### Exercise instructions:
Go through the data below. List every line that holds the word "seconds".

### Input data:
- Opening Delimiter -

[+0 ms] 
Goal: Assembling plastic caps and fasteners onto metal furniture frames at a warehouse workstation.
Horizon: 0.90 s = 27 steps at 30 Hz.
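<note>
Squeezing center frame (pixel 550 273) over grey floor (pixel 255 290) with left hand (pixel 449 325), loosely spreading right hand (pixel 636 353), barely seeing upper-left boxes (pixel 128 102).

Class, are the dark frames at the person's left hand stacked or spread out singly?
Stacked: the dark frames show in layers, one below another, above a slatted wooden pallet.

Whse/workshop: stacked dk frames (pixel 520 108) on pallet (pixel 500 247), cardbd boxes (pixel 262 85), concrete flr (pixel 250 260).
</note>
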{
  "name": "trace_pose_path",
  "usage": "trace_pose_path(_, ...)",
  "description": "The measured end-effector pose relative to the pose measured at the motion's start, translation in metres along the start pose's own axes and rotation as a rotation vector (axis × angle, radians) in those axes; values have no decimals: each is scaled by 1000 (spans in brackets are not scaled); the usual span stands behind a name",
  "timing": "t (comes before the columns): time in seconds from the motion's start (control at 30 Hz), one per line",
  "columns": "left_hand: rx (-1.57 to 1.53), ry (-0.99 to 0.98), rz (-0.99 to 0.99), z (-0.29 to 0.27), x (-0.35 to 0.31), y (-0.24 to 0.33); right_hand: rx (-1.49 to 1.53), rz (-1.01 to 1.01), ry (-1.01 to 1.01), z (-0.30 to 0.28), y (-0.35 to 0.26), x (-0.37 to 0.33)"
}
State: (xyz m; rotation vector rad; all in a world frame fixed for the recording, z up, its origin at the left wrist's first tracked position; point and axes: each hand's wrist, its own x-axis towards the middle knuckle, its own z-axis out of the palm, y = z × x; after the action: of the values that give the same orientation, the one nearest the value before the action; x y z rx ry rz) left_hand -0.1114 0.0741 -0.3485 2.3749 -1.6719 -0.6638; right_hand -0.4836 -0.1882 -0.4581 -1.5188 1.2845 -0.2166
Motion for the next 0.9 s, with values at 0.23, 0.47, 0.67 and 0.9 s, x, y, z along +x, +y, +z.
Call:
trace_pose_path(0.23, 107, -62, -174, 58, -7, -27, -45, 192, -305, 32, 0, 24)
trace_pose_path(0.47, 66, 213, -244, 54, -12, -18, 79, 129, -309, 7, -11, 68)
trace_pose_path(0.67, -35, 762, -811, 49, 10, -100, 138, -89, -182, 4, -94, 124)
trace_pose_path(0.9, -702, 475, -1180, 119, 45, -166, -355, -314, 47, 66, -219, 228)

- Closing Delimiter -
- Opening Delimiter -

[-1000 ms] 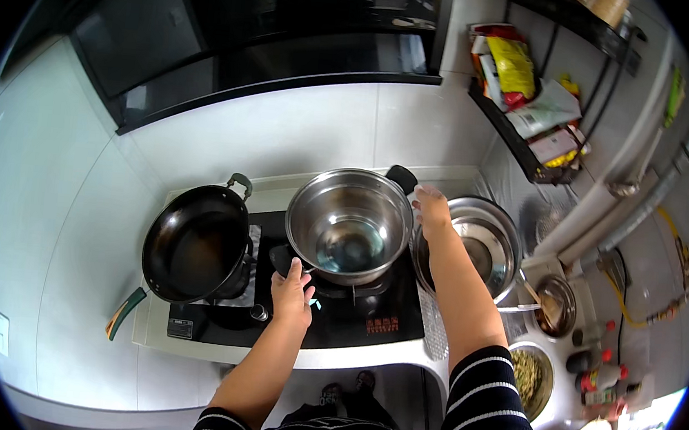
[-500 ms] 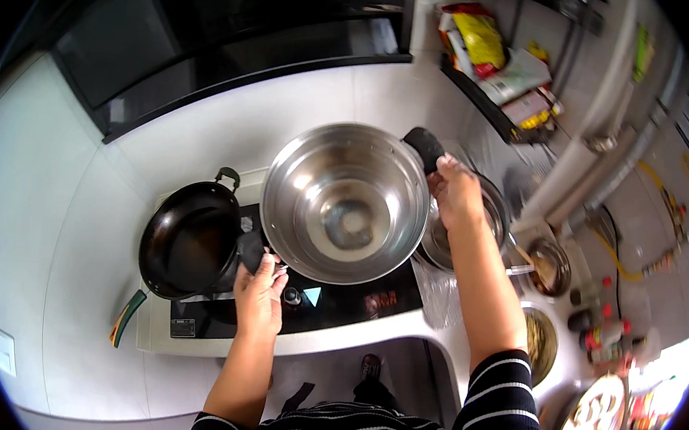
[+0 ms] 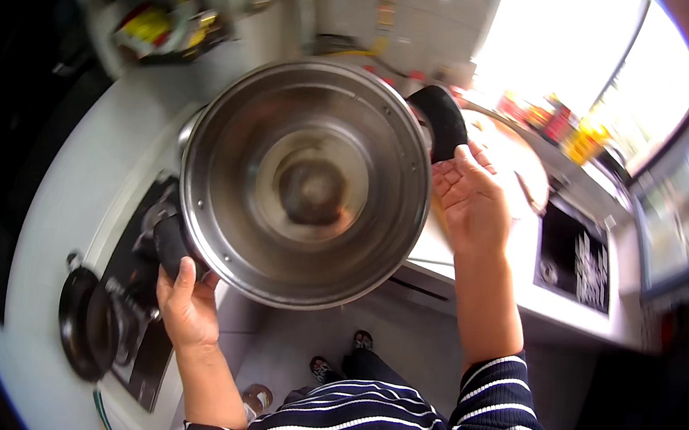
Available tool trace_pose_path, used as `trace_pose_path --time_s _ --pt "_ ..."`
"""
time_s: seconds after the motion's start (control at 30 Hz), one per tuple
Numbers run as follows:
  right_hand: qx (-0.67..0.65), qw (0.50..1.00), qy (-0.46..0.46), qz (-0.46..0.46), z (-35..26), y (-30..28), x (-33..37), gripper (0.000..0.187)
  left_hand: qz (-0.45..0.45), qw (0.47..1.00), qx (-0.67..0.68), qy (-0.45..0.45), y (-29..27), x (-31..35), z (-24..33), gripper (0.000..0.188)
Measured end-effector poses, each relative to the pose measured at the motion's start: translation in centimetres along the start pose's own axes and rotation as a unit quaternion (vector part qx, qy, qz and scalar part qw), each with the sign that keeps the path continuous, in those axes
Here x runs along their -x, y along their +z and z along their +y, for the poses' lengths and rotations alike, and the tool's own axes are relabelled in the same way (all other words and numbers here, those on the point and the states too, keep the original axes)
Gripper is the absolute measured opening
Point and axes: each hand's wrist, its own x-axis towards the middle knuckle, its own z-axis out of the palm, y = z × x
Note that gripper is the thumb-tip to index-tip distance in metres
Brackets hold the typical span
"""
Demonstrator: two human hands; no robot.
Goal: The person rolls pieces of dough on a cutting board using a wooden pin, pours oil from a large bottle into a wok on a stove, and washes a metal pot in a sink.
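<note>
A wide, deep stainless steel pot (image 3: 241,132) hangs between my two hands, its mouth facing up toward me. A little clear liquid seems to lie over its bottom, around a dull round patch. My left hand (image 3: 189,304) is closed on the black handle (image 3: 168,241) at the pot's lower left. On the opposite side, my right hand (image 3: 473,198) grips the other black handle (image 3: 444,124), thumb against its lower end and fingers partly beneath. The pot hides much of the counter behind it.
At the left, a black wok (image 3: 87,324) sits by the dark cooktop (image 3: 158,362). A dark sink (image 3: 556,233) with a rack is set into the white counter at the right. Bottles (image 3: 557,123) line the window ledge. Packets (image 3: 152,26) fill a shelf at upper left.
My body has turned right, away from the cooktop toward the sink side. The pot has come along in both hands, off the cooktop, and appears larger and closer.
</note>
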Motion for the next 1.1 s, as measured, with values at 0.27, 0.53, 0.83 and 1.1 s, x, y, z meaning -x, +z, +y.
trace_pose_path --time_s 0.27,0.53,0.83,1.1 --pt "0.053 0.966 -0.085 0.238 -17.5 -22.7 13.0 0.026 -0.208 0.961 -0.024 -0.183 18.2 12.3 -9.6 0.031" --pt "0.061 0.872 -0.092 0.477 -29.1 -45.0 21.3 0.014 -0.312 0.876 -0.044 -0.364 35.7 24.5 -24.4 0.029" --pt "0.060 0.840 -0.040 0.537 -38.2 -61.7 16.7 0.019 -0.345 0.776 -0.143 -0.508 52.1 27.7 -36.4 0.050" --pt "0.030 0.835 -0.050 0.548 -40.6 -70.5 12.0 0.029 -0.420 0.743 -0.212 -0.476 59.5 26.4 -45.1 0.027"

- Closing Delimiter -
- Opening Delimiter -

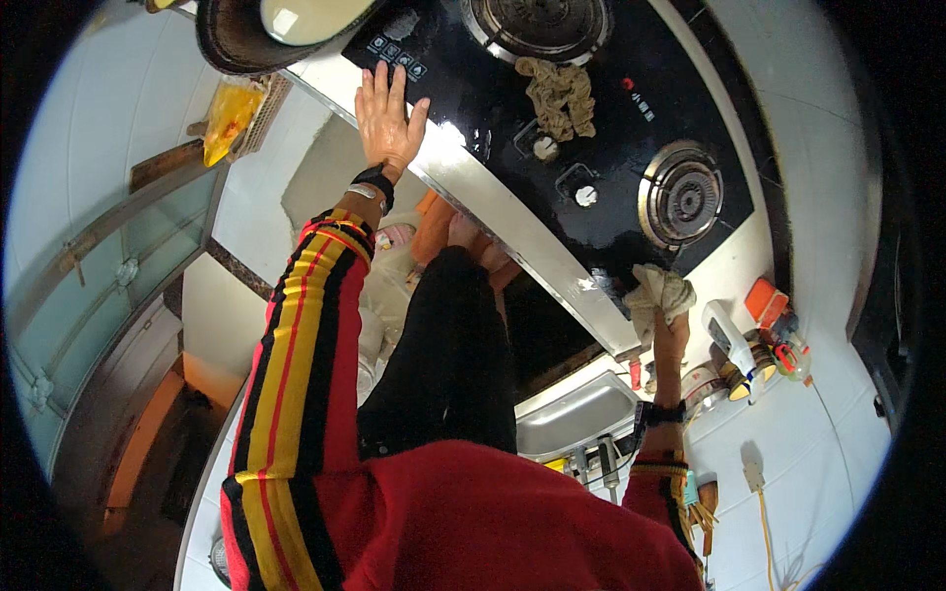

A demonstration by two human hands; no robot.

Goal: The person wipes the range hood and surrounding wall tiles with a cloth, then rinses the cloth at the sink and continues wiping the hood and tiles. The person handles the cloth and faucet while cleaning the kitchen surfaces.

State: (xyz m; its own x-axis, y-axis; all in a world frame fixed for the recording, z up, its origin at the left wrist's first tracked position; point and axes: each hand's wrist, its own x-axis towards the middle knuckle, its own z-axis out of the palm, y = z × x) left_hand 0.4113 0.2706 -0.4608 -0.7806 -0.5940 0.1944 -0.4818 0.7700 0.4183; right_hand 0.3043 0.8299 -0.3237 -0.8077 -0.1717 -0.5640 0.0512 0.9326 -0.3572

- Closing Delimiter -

### Solution below:
  "timing": "t (comes before the columns): time in seconds from the motion's start (control at 30 Hz), one per line",
time_s: seconds after the motion's start (control at 30 Hz), one per tuple

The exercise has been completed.